→ EXERCISE OBJECTIVE: Check each line of the material, and show the ones that include the word "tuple".

== SUPPLIED ENTRIES ==

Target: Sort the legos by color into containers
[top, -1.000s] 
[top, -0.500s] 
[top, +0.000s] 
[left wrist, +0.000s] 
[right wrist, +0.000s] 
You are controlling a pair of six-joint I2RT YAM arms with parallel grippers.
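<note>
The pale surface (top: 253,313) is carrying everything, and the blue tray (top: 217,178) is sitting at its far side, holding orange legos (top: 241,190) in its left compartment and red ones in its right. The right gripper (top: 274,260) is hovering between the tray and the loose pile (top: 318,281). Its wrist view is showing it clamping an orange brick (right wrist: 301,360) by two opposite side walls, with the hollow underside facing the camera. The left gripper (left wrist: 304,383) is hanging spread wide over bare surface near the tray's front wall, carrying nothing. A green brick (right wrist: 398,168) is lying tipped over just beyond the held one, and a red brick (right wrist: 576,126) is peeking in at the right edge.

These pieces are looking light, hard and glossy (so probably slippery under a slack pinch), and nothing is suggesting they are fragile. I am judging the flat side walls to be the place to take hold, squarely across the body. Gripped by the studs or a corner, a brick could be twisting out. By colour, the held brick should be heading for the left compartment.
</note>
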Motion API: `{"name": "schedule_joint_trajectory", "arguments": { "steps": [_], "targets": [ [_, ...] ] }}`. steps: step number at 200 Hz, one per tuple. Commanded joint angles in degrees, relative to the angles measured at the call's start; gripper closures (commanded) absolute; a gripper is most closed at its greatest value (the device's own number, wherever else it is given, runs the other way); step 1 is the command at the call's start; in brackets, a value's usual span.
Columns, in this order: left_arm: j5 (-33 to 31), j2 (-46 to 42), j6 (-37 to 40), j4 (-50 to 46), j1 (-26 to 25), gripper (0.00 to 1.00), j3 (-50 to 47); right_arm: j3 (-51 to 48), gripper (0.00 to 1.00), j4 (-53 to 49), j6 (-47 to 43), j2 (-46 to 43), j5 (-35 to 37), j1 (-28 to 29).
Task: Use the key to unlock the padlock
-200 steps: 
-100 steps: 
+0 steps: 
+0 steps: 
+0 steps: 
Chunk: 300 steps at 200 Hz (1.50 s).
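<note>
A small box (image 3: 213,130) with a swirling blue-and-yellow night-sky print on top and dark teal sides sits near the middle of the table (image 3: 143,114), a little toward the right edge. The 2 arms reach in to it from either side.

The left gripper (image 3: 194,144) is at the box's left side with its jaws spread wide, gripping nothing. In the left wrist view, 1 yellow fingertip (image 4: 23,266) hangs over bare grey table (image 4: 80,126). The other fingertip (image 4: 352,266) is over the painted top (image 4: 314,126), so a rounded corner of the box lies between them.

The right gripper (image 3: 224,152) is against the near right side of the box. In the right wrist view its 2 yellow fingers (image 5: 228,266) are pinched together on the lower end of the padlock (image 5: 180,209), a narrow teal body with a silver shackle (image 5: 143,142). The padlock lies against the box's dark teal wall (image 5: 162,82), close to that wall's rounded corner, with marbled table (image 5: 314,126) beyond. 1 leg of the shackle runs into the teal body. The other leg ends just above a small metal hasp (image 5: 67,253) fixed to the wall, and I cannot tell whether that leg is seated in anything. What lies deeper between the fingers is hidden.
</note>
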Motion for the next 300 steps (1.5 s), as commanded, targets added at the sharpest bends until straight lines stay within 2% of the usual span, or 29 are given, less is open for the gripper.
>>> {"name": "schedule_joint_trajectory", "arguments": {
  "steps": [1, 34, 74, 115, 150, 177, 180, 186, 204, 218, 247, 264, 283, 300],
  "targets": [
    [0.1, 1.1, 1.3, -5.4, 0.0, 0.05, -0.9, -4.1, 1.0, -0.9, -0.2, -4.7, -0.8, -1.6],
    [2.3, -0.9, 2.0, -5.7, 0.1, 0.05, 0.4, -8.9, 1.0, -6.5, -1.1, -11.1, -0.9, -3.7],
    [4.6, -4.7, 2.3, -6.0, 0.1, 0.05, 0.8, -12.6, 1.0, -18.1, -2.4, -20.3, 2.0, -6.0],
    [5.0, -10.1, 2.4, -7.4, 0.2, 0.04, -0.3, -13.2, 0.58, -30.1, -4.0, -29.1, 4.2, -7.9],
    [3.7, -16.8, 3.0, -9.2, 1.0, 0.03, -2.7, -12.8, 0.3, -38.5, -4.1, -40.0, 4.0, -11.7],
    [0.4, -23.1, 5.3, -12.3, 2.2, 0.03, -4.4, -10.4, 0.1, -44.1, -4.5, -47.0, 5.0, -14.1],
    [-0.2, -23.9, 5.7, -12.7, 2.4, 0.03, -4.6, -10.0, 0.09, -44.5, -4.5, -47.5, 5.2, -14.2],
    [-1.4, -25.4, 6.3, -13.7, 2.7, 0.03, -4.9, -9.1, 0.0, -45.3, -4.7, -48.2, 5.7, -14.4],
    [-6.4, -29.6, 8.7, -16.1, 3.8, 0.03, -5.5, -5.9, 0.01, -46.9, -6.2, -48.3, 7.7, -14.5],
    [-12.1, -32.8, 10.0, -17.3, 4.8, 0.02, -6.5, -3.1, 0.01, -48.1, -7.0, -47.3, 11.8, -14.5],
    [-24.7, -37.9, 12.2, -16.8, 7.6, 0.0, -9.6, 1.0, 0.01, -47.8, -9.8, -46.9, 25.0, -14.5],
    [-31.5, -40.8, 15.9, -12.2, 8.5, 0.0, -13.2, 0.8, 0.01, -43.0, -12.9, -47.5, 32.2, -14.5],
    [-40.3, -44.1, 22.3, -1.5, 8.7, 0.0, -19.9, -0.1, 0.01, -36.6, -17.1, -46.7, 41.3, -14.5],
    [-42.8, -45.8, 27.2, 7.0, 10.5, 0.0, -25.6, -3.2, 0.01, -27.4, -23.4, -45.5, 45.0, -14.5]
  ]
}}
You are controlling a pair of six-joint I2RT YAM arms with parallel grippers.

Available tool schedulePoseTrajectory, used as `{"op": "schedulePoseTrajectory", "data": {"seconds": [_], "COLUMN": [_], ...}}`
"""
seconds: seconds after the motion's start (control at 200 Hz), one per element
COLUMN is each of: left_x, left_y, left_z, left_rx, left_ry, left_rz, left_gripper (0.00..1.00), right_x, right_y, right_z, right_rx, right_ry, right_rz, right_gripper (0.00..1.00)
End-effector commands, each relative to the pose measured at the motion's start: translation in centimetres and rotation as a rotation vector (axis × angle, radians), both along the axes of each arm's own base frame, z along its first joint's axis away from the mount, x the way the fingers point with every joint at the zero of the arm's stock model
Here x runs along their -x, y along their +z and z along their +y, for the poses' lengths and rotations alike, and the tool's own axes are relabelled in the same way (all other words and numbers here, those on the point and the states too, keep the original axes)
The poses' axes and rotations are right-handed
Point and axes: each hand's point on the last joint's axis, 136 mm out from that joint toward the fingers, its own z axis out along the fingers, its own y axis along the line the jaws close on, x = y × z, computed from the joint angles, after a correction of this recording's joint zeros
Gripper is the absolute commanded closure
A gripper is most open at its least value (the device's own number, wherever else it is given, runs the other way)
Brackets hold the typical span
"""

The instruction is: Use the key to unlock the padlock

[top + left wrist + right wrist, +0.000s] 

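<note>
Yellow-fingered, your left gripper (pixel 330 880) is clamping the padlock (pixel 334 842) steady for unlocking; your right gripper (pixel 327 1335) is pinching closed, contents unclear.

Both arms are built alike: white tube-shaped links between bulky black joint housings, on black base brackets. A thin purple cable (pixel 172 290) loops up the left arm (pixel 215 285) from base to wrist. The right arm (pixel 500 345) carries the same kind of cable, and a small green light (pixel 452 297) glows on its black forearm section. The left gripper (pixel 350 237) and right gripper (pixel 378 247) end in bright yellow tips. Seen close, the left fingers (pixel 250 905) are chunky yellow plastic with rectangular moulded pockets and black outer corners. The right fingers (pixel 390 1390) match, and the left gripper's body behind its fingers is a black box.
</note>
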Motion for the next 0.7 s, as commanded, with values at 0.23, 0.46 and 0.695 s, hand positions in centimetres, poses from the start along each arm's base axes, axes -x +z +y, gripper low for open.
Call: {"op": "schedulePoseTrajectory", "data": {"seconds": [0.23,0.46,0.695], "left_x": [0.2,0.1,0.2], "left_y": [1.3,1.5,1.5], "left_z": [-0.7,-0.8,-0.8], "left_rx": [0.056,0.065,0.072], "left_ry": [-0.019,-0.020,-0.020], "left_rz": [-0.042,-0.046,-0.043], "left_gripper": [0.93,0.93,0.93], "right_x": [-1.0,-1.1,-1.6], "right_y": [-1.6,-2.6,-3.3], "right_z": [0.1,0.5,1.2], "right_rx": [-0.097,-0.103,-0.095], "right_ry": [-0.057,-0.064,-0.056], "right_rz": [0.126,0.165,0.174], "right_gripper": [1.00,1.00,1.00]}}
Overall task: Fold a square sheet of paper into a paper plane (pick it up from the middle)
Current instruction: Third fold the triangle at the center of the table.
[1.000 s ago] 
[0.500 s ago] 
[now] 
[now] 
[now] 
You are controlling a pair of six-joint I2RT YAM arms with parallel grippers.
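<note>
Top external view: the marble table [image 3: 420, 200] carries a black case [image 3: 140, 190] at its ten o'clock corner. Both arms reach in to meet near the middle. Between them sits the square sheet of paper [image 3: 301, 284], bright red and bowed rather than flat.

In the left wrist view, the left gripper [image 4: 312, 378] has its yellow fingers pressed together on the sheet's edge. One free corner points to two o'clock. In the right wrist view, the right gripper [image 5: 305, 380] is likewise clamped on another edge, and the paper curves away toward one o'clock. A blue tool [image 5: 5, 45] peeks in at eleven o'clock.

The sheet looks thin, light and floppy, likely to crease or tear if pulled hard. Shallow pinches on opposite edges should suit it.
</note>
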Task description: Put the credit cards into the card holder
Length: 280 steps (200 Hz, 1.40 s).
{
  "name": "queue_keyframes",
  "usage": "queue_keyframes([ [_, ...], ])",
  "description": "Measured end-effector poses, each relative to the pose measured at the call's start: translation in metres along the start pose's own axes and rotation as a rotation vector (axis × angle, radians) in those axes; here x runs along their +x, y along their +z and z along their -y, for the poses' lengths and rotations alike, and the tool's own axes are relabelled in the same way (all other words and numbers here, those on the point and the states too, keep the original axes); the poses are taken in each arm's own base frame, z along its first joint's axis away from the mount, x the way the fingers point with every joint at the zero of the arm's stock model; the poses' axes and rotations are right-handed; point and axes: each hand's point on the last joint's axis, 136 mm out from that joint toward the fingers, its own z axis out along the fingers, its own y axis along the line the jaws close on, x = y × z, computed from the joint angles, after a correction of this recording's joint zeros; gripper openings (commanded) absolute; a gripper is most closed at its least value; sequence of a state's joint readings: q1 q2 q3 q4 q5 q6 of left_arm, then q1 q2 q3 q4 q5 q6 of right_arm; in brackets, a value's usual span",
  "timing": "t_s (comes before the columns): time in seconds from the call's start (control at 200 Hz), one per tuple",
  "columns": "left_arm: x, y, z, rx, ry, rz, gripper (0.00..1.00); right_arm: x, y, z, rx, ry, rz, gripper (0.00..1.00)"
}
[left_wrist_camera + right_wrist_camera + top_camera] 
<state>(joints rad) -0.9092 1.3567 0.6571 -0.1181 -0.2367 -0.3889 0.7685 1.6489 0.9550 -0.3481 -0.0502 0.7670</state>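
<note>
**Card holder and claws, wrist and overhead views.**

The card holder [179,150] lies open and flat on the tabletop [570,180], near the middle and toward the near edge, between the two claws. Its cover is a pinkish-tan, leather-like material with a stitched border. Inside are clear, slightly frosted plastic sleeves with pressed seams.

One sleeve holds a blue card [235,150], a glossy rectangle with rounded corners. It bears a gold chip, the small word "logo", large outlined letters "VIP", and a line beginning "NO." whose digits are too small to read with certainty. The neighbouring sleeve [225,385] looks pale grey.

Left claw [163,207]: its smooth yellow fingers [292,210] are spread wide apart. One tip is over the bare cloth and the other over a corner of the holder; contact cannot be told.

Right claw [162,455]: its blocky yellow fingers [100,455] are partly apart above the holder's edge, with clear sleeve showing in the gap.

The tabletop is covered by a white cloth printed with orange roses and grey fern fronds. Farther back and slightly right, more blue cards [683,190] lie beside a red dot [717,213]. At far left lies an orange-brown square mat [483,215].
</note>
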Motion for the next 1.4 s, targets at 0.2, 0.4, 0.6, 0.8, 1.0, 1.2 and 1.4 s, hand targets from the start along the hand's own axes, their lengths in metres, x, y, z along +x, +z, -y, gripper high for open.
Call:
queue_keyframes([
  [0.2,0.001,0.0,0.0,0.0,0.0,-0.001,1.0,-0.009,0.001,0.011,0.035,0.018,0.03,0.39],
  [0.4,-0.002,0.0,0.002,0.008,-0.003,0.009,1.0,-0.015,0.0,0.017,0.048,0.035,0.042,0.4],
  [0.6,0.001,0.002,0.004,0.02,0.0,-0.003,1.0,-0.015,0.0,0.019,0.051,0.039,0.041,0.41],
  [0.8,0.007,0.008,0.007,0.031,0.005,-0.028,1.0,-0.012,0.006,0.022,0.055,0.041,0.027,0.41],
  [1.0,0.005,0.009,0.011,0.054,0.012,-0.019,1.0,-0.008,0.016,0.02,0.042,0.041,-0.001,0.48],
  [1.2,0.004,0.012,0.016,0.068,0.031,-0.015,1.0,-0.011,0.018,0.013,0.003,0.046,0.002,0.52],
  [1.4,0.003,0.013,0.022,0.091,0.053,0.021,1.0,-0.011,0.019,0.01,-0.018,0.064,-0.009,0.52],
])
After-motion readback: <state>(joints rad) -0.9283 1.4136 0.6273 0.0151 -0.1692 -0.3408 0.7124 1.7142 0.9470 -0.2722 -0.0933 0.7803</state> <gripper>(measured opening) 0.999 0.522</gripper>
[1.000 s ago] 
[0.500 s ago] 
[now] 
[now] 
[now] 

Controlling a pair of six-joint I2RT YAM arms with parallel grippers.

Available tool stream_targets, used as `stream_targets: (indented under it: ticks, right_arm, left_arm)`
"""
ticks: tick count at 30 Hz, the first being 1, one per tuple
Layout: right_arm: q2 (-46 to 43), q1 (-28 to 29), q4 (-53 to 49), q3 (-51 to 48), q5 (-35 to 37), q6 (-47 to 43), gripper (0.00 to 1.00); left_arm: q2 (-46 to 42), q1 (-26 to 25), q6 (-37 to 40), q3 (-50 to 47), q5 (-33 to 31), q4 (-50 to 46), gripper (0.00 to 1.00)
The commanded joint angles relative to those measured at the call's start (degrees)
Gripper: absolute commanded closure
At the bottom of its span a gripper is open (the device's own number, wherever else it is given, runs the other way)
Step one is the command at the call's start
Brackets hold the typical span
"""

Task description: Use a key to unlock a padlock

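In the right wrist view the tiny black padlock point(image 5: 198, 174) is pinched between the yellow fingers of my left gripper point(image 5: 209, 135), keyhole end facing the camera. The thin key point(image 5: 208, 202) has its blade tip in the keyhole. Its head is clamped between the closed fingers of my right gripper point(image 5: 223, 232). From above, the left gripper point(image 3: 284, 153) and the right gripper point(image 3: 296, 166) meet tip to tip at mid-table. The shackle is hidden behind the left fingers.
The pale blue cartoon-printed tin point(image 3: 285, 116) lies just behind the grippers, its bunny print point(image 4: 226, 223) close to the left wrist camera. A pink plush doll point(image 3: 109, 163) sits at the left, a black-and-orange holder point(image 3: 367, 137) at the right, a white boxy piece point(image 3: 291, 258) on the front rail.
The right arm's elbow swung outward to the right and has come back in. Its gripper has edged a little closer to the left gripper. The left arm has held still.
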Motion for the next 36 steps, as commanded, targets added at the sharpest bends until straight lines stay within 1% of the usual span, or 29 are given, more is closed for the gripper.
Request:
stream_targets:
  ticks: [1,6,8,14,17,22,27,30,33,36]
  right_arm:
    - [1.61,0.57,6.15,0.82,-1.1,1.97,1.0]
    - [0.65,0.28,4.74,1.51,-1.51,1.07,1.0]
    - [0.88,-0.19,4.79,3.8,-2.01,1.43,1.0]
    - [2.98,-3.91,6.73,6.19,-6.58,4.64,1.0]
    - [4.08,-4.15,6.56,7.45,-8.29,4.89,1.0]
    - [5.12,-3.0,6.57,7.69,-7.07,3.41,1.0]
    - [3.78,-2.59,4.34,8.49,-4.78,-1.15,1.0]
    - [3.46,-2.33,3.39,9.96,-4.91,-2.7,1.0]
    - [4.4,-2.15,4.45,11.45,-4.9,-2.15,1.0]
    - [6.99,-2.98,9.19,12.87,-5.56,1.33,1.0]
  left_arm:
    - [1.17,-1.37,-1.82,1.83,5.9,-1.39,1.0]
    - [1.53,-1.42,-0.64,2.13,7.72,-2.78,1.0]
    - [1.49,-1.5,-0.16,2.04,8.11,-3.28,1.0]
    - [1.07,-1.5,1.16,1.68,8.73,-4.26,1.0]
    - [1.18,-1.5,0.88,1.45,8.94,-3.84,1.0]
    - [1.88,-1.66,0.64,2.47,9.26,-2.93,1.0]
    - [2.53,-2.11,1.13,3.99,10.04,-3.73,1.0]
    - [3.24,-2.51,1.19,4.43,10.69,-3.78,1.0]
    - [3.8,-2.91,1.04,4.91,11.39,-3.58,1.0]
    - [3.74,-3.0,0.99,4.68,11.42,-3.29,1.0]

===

→ EXERCISE ANSWER:
Motion API: `{"name": "schedule_joint_trajectory", "arguments": { "steps": [_], "targets": [ [_, ...] ] }}`. steps: step number at 200 Hz, one per tuple. Commanded joint angles in degrees, relative to the angles measured at the call's start; gripper closures (commanded) absolute; a gripper is most closed at its greatest value (the device's own number, wherever else it is given, runs the other way); step 1 is the command at the call's start; in brackets, a value's usual span.
  "timing": "t_s (comes before the columns): time in seconds from the call's start (control at 200 Hz), one per tuple",
ticks: tick count at 30 Hz, the first being 1, one per tuple

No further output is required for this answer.